There may be some more clarity after the U.S. Treasury Department issues guidelines in March for implementation of the Inflation Reduction Act. It will institute new North American-made requirements for vehicles and their components for EVs and plug-in hybrids to qualify for a $7,500 rebate applied as a discount.
“Manufacturers want to take a closer look at the impact of the IRA,” Browne said. “What’s the rush? There is no rush. There is a practical case for EVs to be a choice for consumers moving forward. That’s it.”
It typically takes three years from when a battery plant is announced to be running at full production. The three plants GM has announced represent a combined 120 gigawatt hours of annual capacity, which could produce more than 1 million EVs, Abuelsamid said. The automaker expects to have the capacity to make 1 million EVs annually in North America by 2025.
“They’ve got enough capacity for that,” Abuelsamid said. “They have a little time yet before they really need to start moving dirt around and start construction on another plant.”

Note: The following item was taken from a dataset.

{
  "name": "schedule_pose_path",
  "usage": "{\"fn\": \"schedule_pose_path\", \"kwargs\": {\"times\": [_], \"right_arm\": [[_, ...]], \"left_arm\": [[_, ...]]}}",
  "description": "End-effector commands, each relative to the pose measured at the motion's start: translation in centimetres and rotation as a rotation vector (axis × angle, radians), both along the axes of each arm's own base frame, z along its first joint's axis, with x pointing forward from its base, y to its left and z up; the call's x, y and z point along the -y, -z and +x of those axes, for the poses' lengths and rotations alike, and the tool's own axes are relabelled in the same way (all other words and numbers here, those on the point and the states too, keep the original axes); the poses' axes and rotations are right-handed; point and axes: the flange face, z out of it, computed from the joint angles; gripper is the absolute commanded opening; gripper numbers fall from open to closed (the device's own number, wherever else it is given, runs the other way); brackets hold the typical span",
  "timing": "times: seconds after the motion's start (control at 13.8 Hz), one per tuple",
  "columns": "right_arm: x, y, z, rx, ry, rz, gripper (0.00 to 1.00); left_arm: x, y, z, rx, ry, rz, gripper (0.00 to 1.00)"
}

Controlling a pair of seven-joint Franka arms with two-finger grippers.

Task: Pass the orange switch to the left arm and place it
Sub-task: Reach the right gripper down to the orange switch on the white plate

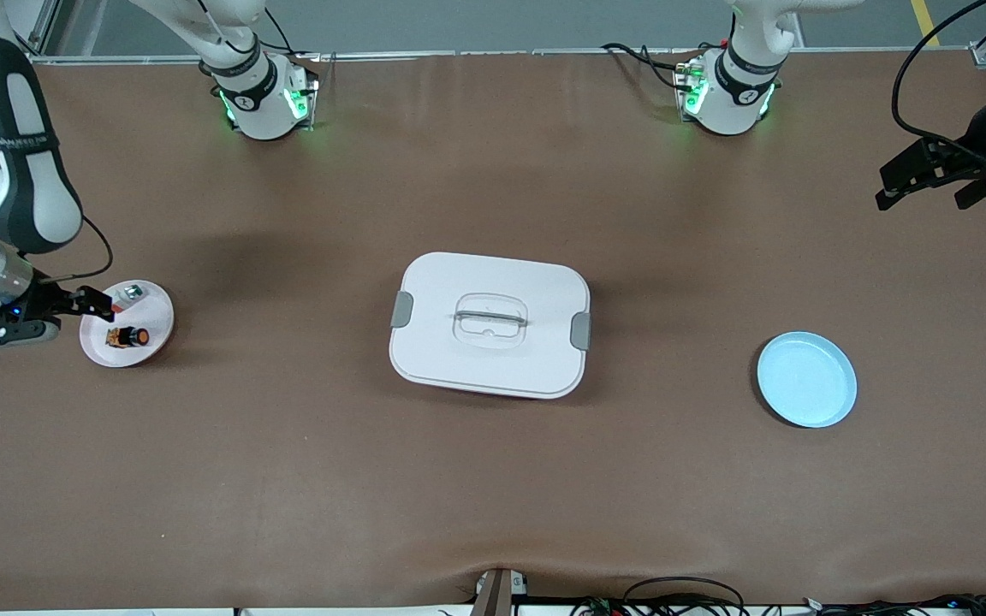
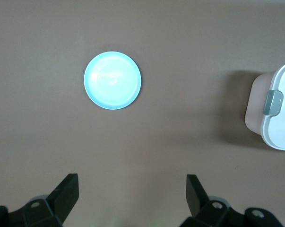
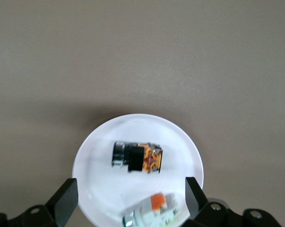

LGES also doesn’t have the experience GM does with the United Auto Workers. Its plant in western Michigan’s Holland, where it is quintupling production, isn’t organized. The UAW, however, will start negotiating a contract for the Ultium Cells plant in Warren, Ohio, later this month after workers there overwhelmingly supported organizing in late December.
Abuelsamid added that quality issues in batteries produced in Holland by LGES resulted in every all-electric Chevrolet Bolt vehicle being recalled because of fire risks, which may have contributed to friction between the two companies.
If GM works with another supplier, it could explore lithium-iron-phosphate chemistries that have been gaining popularity among automakers for being less likely to catch fire, despite having less power density than the batteries made with aluminum, cobalt, manganese and nickel currently used in the chemistry-agnostic Ultium platform. It perhaps even could partner with a maker of solid-state batteries that the industry hopes will offer greater range.
“Maybe,” Abuelsamid said, “GM might want to go in a different direction.”